EXERCISE REQUIREMENTS » Could you filter the records below down to the lines that include the word "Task"?

SUPPLIED INFORMATION: Begin

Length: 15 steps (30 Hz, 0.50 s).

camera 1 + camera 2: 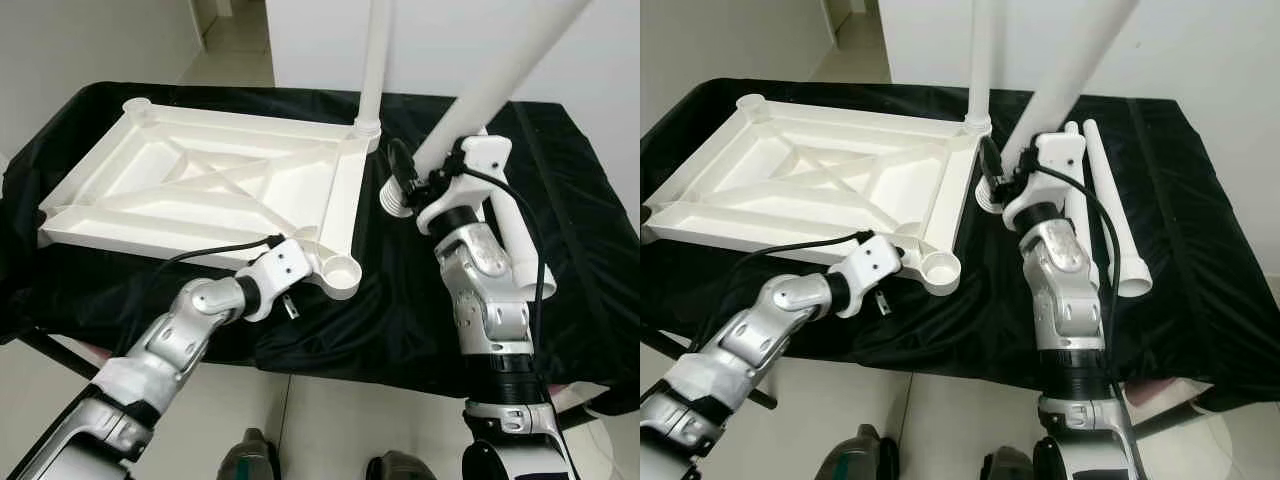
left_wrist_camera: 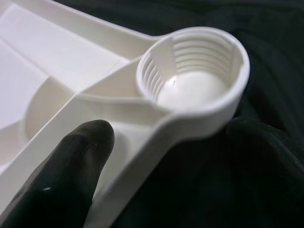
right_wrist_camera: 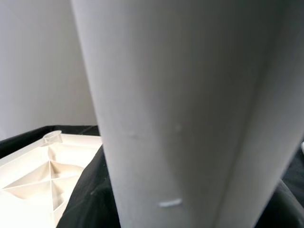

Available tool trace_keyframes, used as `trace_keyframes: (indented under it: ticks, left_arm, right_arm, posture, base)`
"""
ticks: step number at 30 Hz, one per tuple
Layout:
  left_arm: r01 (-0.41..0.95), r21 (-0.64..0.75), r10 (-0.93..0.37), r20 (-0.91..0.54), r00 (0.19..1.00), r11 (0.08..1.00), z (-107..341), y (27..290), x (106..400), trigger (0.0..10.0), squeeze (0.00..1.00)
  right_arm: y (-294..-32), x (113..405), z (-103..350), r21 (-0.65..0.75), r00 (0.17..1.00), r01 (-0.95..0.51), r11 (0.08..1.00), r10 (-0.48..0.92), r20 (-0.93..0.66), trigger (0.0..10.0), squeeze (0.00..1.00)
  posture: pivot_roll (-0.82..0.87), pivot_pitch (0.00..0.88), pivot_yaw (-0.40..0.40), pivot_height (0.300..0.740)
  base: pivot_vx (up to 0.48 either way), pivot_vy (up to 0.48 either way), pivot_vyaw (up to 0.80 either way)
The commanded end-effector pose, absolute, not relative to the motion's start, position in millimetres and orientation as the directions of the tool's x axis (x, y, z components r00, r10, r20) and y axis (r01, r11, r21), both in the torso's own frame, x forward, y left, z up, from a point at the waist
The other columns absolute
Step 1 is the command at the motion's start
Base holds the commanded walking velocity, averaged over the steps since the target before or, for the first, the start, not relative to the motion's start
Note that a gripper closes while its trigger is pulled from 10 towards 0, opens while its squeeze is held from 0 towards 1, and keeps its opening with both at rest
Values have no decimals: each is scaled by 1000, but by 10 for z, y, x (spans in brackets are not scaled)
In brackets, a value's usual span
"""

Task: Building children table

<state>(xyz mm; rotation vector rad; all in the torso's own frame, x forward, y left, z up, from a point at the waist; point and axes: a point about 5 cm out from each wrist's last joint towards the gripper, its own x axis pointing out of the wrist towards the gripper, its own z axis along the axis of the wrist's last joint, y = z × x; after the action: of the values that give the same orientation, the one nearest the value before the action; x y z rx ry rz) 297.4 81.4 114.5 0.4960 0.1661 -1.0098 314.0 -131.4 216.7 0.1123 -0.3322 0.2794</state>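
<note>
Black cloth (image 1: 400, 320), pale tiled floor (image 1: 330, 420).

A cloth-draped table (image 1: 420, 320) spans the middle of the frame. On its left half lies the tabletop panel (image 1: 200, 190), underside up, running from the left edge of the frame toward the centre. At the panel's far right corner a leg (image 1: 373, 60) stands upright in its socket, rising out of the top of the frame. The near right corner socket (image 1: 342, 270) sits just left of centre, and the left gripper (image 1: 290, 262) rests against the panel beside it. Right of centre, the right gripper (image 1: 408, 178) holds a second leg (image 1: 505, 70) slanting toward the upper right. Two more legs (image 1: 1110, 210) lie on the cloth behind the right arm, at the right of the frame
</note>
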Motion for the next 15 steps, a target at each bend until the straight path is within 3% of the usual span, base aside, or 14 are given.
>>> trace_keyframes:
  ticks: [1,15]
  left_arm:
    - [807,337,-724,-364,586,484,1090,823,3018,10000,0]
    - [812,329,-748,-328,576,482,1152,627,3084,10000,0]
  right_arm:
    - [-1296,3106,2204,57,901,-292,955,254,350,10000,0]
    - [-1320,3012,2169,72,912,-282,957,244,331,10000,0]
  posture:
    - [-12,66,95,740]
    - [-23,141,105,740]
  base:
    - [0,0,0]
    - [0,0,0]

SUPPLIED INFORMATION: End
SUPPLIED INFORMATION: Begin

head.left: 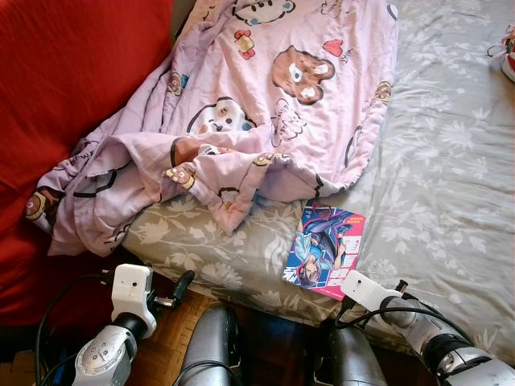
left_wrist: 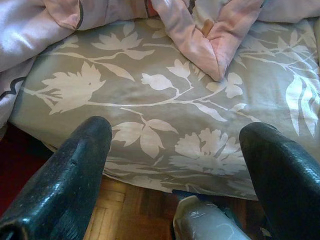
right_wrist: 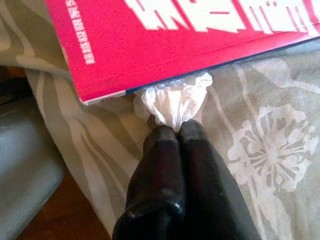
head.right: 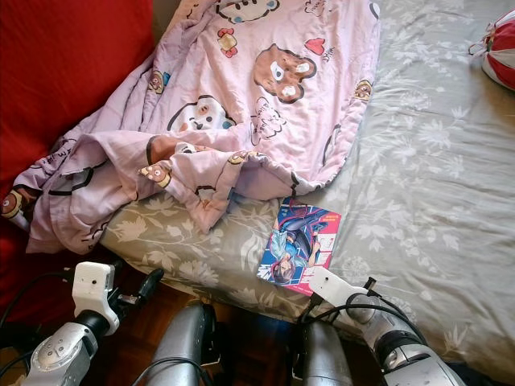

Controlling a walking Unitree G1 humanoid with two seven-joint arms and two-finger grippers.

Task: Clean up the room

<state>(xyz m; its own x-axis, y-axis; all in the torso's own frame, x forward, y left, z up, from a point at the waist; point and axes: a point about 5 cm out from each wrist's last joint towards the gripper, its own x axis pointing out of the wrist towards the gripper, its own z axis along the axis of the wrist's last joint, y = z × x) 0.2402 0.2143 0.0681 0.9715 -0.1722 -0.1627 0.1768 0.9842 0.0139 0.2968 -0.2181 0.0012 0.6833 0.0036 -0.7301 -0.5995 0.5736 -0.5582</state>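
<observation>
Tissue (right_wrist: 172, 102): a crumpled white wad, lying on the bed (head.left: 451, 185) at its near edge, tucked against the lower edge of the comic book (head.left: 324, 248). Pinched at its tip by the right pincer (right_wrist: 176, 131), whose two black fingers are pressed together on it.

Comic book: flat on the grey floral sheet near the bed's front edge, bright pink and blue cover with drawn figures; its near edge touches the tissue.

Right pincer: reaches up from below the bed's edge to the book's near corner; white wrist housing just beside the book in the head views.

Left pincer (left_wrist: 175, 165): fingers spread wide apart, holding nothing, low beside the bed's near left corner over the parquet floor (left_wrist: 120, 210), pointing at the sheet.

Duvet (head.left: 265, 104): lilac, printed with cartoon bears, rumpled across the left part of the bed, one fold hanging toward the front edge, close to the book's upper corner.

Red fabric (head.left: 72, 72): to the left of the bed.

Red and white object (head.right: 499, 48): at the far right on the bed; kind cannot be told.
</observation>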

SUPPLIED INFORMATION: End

PROBLEM SOLUTION »
Task: Building children table
Task: Clean up the room

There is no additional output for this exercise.